The room became hazy. I started to shiver, and sob. The words of reassurance spoken by the doctor and my husband were mere echoes in my ears, while the horrible realization sunk into my foggy brain, “I have breast cancer.”

I went home and cried while doing the laundry, while trying to distract myself with television, and while sitting at the kitchen table with a cup of coffee. My husband held me in his arms and we both cried. I cried on the phone when I told my family and my friends. Fear gripped my body making it impossible for me to relax. Adrenalin pumped through my veins all day and most of the night, making it virtually impossible to sleep. “What about my children? Will they grow up without a mom? How will my husband cope, trying to raise four kids on his own? I’m not ready to die. Why is this happening to me? I don’t smoke. I breast fed my babies. Why is this happening to me?”

There were no answers of course for my tortured mind. It was always “wait and see.” What will the surgery reveal? I had a partial mastectomy and some lymph nodes were removed from my armpit. The good news was that the cancer was found early and the lump was small. It had not spread to other parts of my body. The bad news was that it was of an aggressive variety of cancer and aggressive treatments were required.

“You will need chemotherapy... You will lose all your hair...You will be ill...” As the list of side effects was recited to me I again sunk into a state of partial awareness of what was being said to me. “We can’t be sure that the cancer won’t return even after all the treatments are done.” How was I to live with that knowledge? Human beings are not meant to live forever. Our bodies are designed to break down. We all know this but until one has to face the very real possibility of death, we don’t truly understand. It is frightening and very humbling.

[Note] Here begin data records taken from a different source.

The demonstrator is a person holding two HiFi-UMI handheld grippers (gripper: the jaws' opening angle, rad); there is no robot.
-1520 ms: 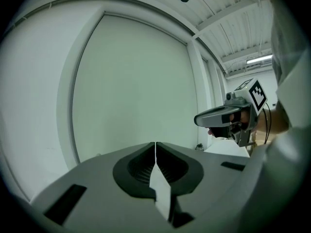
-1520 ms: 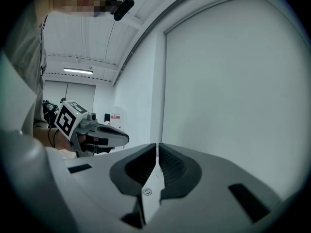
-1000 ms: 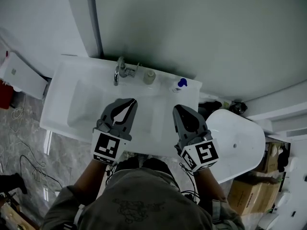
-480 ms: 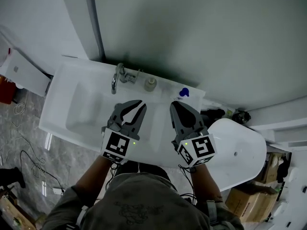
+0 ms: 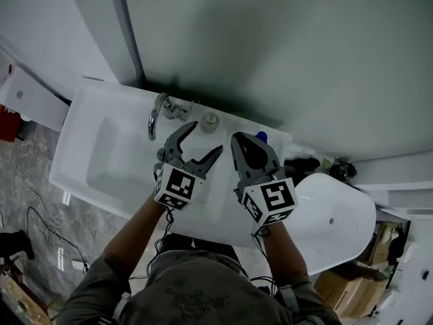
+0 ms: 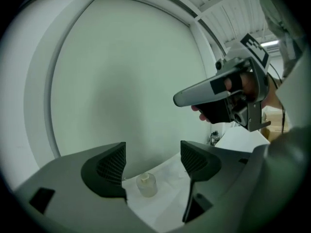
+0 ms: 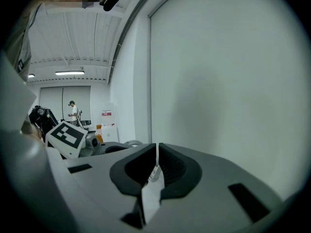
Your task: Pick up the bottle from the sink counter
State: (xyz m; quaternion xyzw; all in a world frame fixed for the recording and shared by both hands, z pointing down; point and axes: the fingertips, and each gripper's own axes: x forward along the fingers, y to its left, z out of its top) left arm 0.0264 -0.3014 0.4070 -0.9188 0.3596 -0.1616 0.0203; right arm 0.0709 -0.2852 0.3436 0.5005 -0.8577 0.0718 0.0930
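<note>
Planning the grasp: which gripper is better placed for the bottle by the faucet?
Left. The left gripper is opening with the bottle framed between its jaws; the right gripper is shut.

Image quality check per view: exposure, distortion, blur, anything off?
Head view: dim overall, with the white sink counter the brightest area. Left gripper view: heavy fisheye, black vignetted corners, the small bottle pale and soft against the counter. Right gripper view: same fisheye and vignette, the ceiling strip light glaring mildly.

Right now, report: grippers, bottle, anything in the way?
Left gripper opening, nothing gripped; small pale round bottle ahead, untouched, on white sink counter. Right gripper shut, empty. Path looks clear.
</note>
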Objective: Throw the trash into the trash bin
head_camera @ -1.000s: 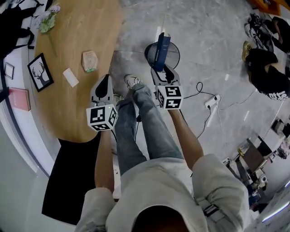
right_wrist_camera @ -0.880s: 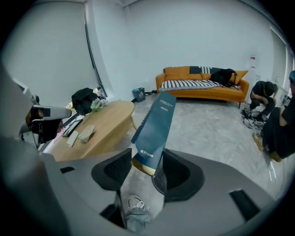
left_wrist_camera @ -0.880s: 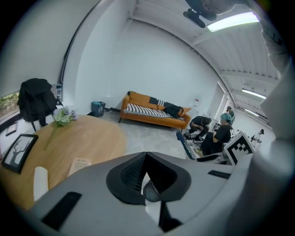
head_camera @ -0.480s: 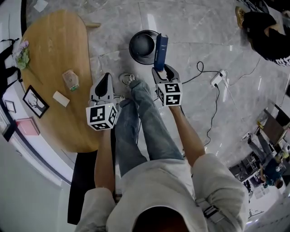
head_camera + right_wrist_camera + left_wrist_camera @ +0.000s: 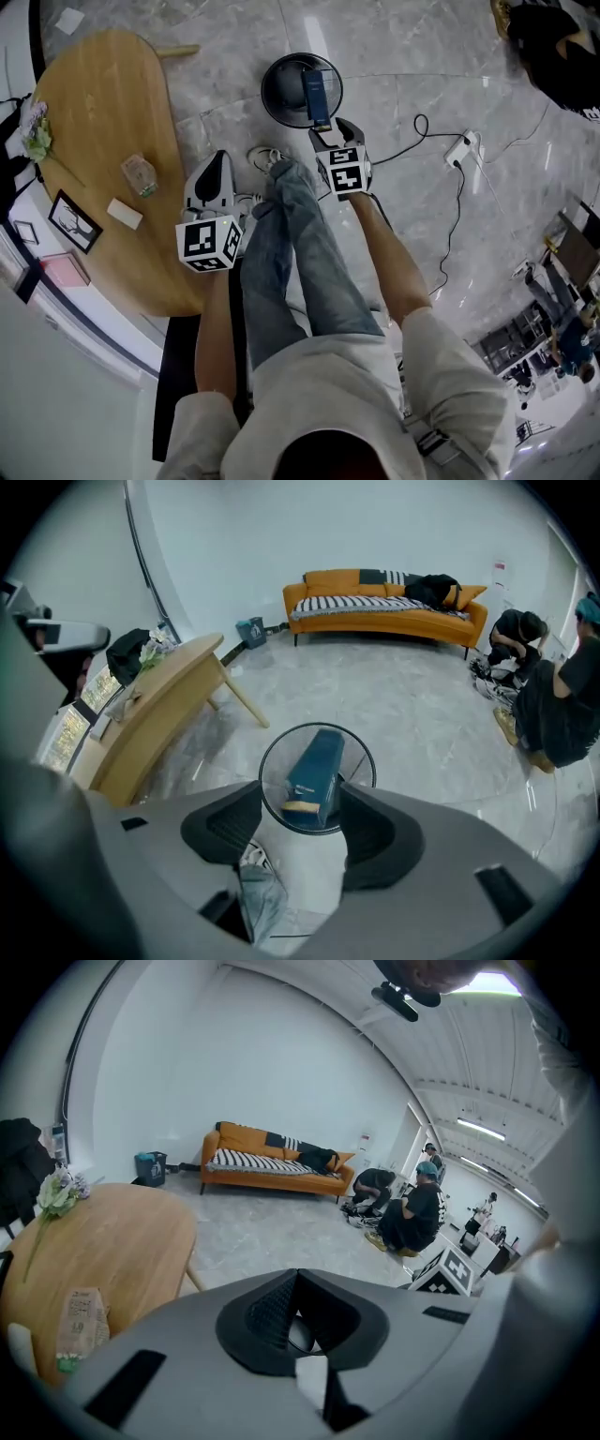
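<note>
Trash (image 5: 314, 772), a dark blue carton, is seen tilted between the jaw tips of the right tool (image 5: 302, 823), directly over the round black trash bin (image 5: 281, 94) on the floor. In the right gripper view its lower end is framed inside the bin's rim. The bin's near rim is covered by the jaws, and the print on the carton is too small to be read. Whether the carton is brushed by one pad cannot be told. The right tool's jaws are spread wide and have just been opening. A clear gap is seen on the carton's other side, so no grip is shown. The left tool (image 5: 295, 1327) is held closed and empty beside the wooden worktop (image 5: 103, 131).
</note>
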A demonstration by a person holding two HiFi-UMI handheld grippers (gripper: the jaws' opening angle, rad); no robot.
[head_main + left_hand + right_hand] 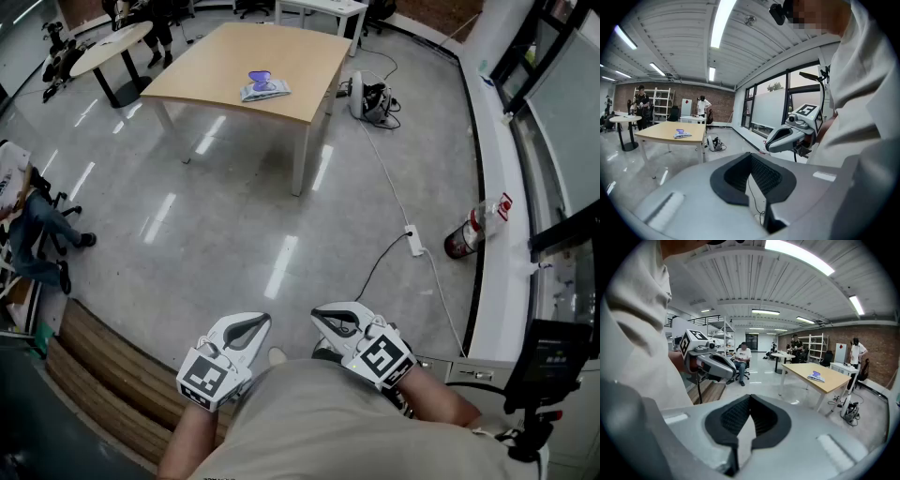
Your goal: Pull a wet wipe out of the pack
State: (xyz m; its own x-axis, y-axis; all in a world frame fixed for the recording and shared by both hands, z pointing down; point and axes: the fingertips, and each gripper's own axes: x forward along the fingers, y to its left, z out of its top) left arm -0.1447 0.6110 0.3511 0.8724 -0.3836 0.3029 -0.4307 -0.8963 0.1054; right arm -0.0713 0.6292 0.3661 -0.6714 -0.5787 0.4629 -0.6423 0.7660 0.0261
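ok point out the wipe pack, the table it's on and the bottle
wipe pack (264,86), head view, middle of its top
table (281,47), head view, bare top behind the pack
bottle (473,230), head view, middle of its body

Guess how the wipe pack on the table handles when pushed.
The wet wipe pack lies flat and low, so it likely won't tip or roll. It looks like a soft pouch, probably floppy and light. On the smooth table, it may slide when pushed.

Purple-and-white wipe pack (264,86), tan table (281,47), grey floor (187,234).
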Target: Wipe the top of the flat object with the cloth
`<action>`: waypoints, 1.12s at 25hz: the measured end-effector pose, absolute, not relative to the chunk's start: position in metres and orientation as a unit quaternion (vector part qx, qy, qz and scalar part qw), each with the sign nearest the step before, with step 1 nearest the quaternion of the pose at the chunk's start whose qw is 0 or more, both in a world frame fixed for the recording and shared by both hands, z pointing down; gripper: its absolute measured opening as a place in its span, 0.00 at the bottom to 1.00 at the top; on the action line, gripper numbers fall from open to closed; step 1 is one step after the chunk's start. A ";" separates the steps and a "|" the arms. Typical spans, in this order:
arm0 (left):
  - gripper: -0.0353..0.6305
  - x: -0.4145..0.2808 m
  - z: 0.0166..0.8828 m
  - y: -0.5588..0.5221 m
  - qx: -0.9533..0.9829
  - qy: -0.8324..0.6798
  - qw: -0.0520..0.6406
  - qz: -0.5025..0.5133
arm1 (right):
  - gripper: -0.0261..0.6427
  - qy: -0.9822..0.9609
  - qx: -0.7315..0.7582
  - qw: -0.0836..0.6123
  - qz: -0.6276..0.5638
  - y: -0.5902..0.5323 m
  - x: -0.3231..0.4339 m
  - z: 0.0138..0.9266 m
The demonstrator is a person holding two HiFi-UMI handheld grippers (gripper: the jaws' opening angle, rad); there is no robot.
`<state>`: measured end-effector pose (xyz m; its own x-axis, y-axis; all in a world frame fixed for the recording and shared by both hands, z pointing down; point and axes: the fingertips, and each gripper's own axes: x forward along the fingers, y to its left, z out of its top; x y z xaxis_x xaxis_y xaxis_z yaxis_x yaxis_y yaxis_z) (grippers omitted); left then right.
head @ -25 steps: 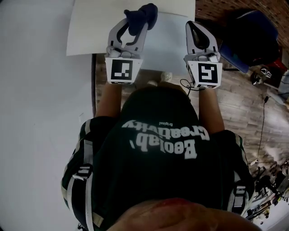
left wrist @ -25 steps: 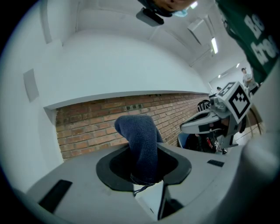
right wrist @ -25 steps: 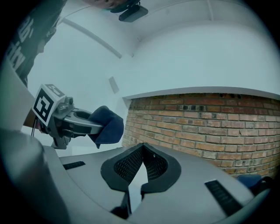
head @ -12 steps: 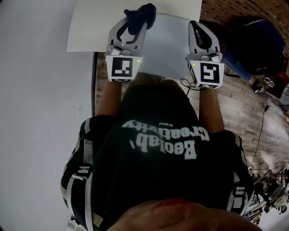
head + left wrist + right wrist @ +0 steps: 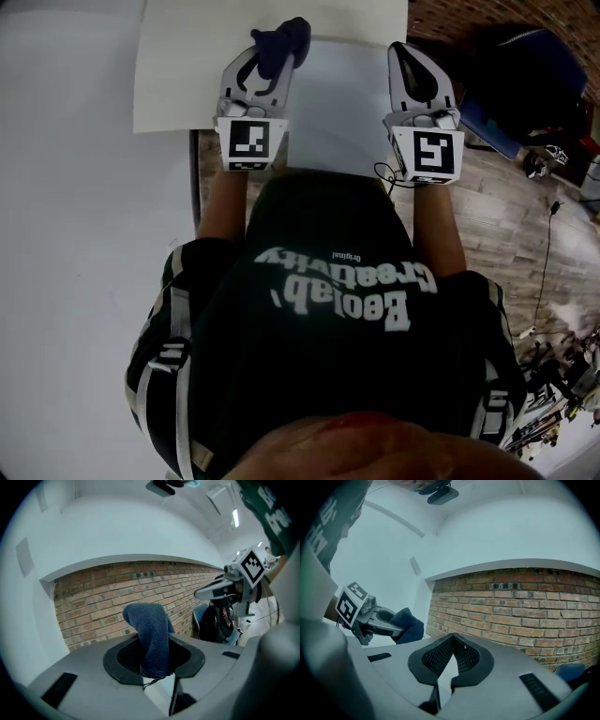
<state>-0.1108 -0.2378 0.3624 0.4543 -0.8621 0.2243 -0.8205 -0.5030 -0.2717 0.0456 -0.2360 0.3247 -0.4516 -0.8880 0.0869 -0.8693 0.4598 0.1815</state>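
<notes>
The flat object is a white sheet (image 5: 342, 103) lying on a cream tabletop (image 5: 178, 75), with its near edge past the table's front edge. My left gripper (image 5: 275, 58) is shut on a dark blue cloth (image 5: 283, 39) above the sheet's far left corner. In the left gripper view the cloth (image 5: 152, 639) stands up out of the left gripper (image 5: 152, 670). My right gripper (image 5: 402, 52) hovers at the sheet's right edge. In its own view the right gripper (image 5: 453, 637) has its tips together and nothing shows between them. The cloth (image 5: 408, 625) also shows there at the left.
A brick wall (image 5: 525, 606) runs ahead of both grippers. A dark bag (image 5: 525, 80) sits on the wooden floor (image 5: 497, 206) to the right, with cables near it. A white wall (image 5: 75, 206) fills the left side.
My left gripper with the cloth has shifted slightly to the left over the sheet. The right gripper has stayed almost where it was.
</notes>
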 end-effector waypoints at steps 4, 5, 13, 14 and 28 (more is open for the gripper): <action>0.23 -0.111 0.380 -0.246 -0.855 0.485 0.051 -0.177 | 0.03 -0.845 0.526 0.090 -0.048 -0.245 0.048 0.335; 0.23 -0.111 0.386 -0.248 -0.856 0.482 0.048 -0.183 | 0.03 -0.843 0.528 0.093 -0.046 -0.247 0.049 0.338; 0.23 -0.120 0.431 -0.261 -0.856 0.465 0.018 -0.225 | 0.03 -0.831 0.546 0.108 -0.028 -0.249 0.053 0.354; 0.23 -0.120 0.436 -0.262 -0.857 0.461 0.016 -0.231 | 0.03 -0.829 0.547 0.110 -0.028 -0.249 0.053 0.355; 0.23 -0.081 0.515 -0.273 -0.857 0.382 -0.026 -0.345 | 0.03 -0.805 0.578 0.135 -0.007 -0.237 0.084 0.371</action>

I shaved my head before the hair could fall out. In that way I at least maintained some control over what was to happen to me. The days of chemotherapy passed in a haze, as the poison that kills the cancer cells took hold in my body. Despite the use of anti-nausea drugs, I retched and vomited for two days following each of four treatments. Food lost its appeal and even water tasted differently. I was perpetually tired and slept ten to twelve hours a day. The tiny hairs that remained on my head filled the tub after a shower and covered my pillow case when I awoke in the mornings. I could not remember what it was like to feel well. It would be more than a year before I would finally recover.

When one member of a family suffers from an serious illness the whole family suffers. How are children to react when a parent is ill? My nine year old daughter broke down in tears at school when she was questioned why her homework was not done and why she was forgetting books and lunch at home. After she told them, the teachers banded together to take turns bringing my daughter lunch.

I told my husband how our young daughter was hurting, forgetting that it could also have a negative effect on my 11 year old son. “I’m hurting too mom,” he said. A huge announcement for my normally reserved and quiet son. How could I not know that he was hurting too?

How do you explain to a child turning 5 that he will not have a birthday party this year because mommy is too sick? This was another time when I was astounded by the generosity of others when my friends and their children arrived at my house with presents, birthday cake and decorations for him.

My nearly grown 18 year old daughter said little about my illness, but just looked at me from across the room, her eyes filled with fear.

I survived the cancer, the chemotherapy and the subsequent radiation treatments a little worse for wear but perhaps a little wiser. I know that our life here on earth is short, so I have come to value the time I have. I look at my family with more fondness, savouring the precious minutes. I don’t know how much time I have left. If the cancer returns it may shorten my time considerably, or I may live another thirty years. That is not for me to know. That knowledge I will leave to my creator.